RAYZ Plusを試聴。NCや自動停止機能が普段使いに便利

 手に取ると、ノイズキャンセリング用のマイク内蔵ながら、ハウジングは思ったよりコンパクト。装着感も軽く、角度の付いたノズル部分とイヤーピースが耳穴にフィットする。

聴いてみた

 ノイズキャンセリング機能は、ONにした状態でも圧迫感はほとんどなく、エアコンの音や周囲のザワザワとした会話などのノイズをカットした状態で音楽に集中できる。場内のアナウンスなど、周りの音を聞きたいときはスマートボタンを押すだけでHearThruモードになる。Lightning給電でバッテリを気にせず使えるため、無意識でもいつの間にかノイズ低減された状態で聴けるのが快適。イヤフォンを外すと再生が一時停止する機能は、実際は外してから1~2秒ほどのタイムラグはあったものの、買い物の支払いのときなど、様々な場面で役立ちそうだ。

 再生音質は、ダイナミック型イヤフォンならではの輪郭の太い低域が印象づけられる。ただ、低域に不要な膨らみやもたつきはなく、歯切れの良いスピード感と締まりがあり、デジタル入力らしい爽快感がある。ズッシリしたした低域によって、音楽を気持ちよく聴かせながらも、それに高域が隠れてしまうことはなく、ボーカルやストリングスの消え際などの繊細さも表現され、全体のバランスへの配慮を感じる。動画視聴時の音も迫力がアップされ、価格的にもiPhoneでの普段聴きに適したイヤフォンだと感じた。

iPhone好きのサバンナ高橋も満足。今後はUSB Type-CのAndroid向けも視野

 15日にRAYZの発表会が開催された。オンキヨー&パイオニアイノベーションズの宮城謙二社長は、iPhone 7/7 Plusでステレオミニのイヤフォン端子が廃止されたことについて、「ワイヤレスが快適だという人も多いが、あえて無線ではなくLightningコネクタから音楽を取り出すというアプローチを、この1年間開発してきた」と説明。

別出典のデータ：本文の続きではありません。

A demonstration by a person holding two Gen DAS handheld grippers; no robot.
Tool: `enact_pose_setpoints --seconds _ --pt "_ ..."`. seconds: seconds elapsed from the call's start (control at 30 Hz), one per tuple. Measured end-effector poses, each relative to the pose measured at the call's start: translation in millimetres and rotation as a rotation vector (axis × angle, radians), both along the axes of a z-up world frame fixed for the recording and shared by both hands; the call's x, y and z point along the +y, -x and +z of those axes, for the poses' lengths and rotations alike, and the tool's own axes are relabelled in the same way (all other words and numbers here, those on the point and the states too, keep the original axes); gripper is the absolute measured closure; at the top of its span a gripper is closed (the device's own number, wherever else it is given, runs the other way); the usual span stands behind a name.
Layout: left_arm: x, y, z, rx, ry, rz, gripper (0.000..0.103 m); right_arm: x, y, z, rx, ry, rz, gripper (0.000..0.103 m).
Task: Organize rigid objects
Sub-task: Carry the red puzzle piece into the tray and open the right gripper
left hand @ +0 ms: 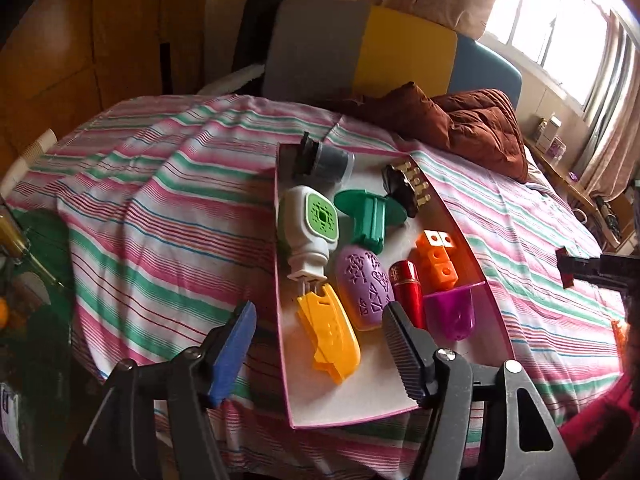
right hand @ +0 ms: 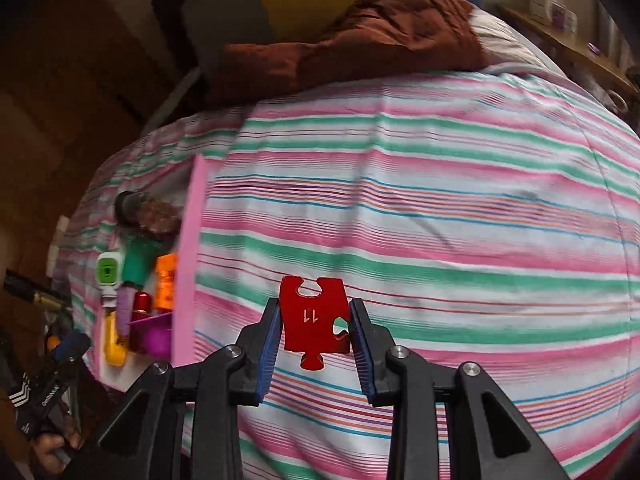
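Puzzle piece (right hand: pixel 313 320), red and flat, pinched edgewise by the right gripper (right hand: pixel 314 334) above the striped bed sheet (right hand: pixel 440 208).
Left gripper (left hand: pixel 318 344) fingers spread, empty, over the pink-rimmed tray (left hand: pixel 496 320) near the yellow plastic clip (left hand: pixel 332 336). Advice: carry the thin rigid piece leftwards and set it down flat in the tray's bare near corner.
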State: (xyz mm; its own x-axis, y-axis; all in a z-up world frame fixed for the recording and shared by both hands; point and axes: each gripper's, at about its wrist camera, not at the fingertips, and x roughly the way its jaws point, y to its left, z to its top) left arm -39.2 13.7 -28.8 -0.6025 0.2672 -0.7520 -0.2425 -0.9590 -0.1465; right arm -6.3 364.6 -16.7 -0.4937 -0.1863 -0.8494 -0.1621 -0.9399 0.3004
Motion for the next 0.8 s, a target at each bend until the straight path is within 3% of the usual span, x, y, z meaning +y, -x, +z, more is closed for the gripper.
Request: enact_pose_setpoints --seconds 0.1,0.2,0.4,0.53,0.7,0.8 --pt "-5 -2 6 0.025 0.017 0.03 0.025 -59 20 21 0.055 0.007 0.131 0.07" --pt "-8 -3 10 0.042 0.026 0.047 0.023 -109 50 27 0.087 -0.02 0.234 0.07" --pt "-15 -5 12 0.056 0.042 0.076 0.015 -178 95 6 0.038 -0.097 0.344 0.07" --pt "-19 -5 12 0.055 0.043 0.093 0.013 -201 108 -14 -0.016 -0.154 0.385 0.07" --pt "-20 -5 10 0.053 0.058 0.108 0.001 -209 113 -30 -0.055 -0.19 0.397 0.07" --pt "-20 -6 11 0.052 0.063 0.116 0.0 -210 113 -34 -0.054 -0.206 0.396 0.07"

Lighting接続とすることで様々なスマート機能を備えたことをアピールした。

宮城謙二社長

 RAYZの開発コンセプトについて、同社イノベーション事業本部 マーケティング部の甲斐拓氏は「デザイン、消費電力、コストに妥協しない」点を挙げ、スマートボタンを追加しながらリモコン部のサイズを抑えたことや、2つのマイクを搭載しながらコンパクトなハウジングのデザインなどを説明。さらに、「通話中の充電も可能な、唯一のLightningイヤフォン」とした。

甲斐拓氏

 RAYZのコントロールボックス内部に収めた第2世代のLightning Audio Moduleのチップは、アップルとAVNERAが開発したもので、オンキヨーは以前からAVNERAと共同出資した合弁会社を設立するなど関係が深く、「他社よりアドバンテージがある」との考えを示した。

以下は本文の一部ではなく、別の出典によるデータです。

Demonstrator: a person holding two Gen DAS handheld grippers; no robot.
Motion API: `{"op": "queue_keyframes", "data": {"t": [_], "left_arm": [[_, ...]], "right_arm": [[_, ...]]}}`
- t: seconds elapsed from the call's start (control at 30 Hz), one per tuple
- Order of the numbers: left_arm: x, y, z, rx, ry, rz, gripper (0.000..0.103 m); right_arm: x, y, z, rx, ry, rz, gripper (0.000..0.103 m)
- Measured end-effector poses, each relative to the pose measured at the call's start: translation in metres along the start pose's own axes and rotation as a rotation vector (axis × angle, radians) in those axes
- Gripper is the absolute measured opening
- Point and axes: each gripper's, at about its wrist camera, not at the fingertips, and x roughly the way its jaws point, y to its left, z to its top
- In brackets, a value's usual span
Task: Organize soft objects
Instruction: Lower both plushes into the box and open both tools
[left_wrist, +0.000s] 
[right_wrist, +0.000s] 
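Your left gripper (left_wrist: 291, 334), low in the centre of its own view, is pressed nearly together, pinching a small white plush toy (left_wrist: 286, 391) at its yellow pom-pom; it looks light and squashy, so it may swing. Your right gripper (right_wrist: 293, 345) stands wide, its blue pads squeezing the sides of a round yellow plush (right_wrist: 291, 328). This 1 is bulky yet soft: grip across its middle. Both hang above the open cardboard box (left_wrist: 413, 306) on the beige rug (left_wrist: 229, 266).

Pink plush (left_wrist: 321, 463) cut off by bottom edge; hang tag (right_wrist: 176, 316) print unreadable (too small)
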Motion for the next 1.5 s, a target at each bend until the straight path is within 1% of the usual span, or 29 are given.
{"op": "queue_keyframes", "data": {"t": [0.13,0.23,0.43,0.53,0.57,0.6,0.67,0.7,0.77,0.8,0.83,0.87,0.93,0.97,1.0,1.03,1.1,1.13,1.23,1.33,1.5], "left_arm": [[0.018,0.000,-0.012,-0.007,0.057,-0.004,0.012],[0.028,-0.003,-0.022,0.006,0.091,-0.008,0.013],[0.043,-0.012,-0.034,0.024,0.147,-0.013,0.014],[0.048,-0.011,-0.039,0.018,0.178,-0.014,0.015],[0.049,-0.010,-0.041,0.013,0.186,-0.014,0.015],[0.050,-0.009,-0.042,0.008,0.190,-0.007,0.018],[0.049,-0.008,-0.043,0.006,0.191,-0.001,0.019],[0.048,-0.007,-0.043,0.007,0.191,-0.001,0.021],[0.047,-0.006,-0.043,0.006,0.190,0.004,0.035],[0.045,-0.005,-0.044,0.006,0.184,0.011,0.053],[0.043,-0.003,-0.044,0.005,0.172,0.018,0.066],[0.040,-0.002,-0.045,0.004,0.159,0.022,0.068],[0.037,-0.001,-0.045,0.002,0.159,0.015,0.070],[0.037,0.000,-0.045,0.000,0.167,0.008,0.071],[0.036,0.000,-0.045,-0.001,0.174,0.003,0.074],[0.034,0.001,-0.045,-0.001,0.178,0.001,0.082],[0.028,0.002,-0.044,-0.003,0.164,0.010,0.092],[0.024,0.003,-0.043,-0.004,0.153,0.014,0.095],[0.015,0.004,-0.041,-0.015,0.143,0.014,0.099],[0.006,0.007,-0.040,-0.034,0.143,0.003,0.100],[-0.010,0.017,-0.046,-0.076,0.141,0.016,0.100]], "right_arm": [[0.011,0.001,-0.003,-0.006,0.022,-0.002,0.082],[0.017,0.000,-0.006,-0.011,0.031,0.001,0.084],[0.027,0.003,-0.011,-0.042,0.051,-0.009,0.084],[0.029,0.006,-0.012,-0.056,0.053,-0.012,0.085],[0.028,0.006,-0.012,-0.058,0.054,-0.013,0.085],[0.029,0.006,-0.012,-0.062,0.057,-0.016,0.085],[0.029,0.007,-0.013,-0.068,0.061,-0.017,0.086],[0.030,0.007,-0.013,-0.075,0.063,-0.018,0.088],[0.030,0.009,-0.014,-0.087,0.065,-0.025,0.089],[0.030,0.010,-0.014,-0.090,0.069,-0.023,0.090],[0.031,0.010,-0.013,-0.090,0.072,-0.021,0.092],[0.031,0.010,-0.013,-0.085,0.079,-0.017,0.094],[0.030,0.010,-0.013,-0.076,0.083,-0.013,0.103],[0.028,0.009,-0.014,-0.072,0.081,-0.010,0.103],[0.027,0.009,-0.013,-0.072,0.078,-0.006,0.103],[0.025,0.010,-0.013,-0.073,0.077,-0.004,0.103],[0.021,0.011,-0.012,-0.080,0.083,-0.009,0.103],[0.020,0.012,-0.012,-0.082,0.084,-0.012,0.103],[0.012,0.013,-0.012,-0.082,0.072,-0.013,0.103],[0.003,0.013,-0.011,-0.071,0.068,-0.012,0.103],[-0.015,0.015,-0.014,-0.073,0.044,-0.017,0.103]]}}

 RAYZはLighting端子のため、iPhoneやiPad/iPod touch専用となるが、「今後Android用のUSB Type-Cタイプは製品化するか」という質問に宮城氏は「将来的にはレンジに入っており、時期は未定だがType-Cも対応していきたい」と述べた。

 iPhone 7を愛用しているという、お笑い芸人・サバンナの高橋茂雄さんがゲストとして登場。iPhoneの新機種が登場する度に購入しているという高橋さんは、Apple Payなどの最新機能も活用している一方、イヤフォン端子が無くなったことについては「今までのイヤフォンが使えなくなって、どうすんねんって思ってましたが、それを解決してくれました。iPhone 7の人は一番うれしいんじゃないですかね」とした。

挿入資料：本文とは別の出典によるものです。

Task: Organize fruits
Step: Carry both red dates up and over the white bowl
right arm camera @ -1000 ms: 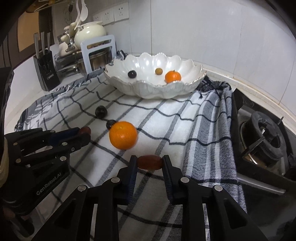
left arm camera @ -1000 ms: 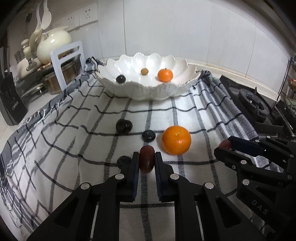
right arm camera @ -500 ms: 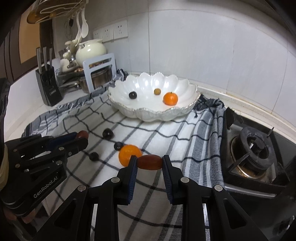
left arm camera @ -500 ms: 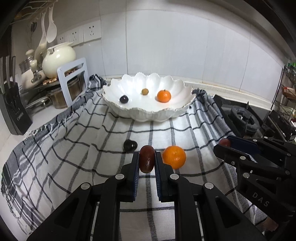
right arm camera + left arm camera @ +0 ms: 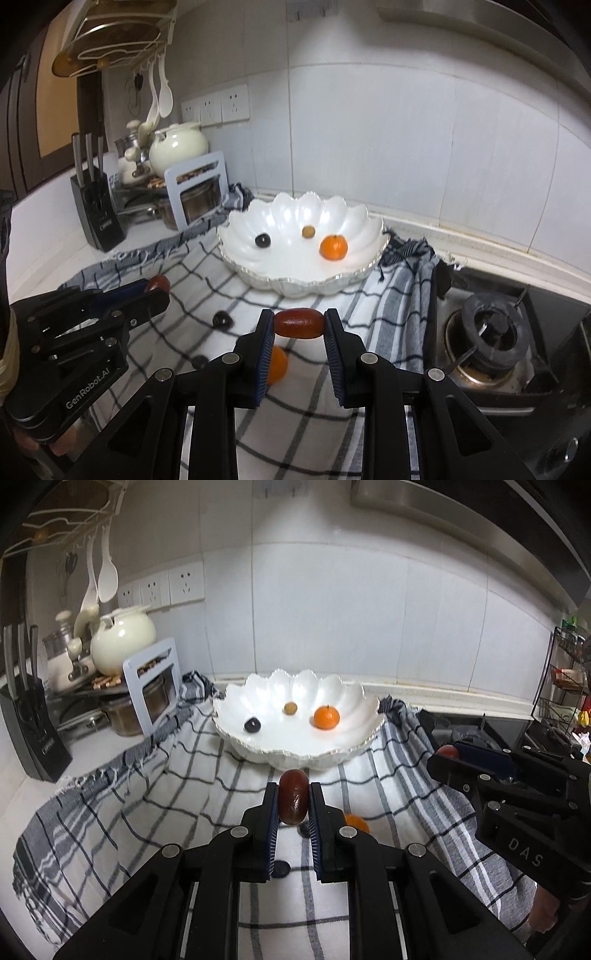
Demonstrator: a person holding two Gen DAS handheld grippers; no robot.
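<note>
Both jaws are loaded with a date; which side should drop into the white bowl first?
Probably the right. Its date sits just below the bowl's near rim. The left's date looks similarly close, so the margin is slight.

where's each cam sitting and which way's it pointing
Left wrist: rides on the left gripper, looking forward over the checked cloth to the white bowl and tiled wall; its own fingers pinch a red date upright, and the right gripper enters from the right.
Right wrist: rides on the right gripper, facing the same bowl with the stove on the right; its date lies crosswise, and the left gripper enters from the left.
Shared: bowl, cloth, both grippers.
</note>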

サバンナの高橋茂雄さんがRAYZの音やスマート機能を体験

 実際に音楽を聴くと「めちゃくちゃいい音。僕が思っていた『Let It Go』と違う」と驚いた様子。周りの音が聞こえるHearThruモードも試し、「イヤフォンで、周りの音が聞こえなさ過ぎてあぶないときもあったけど、これで声がでかくなった」とコメント。「僕が、ここ改善て欲しいな、というのを全部やってる」と満足していた。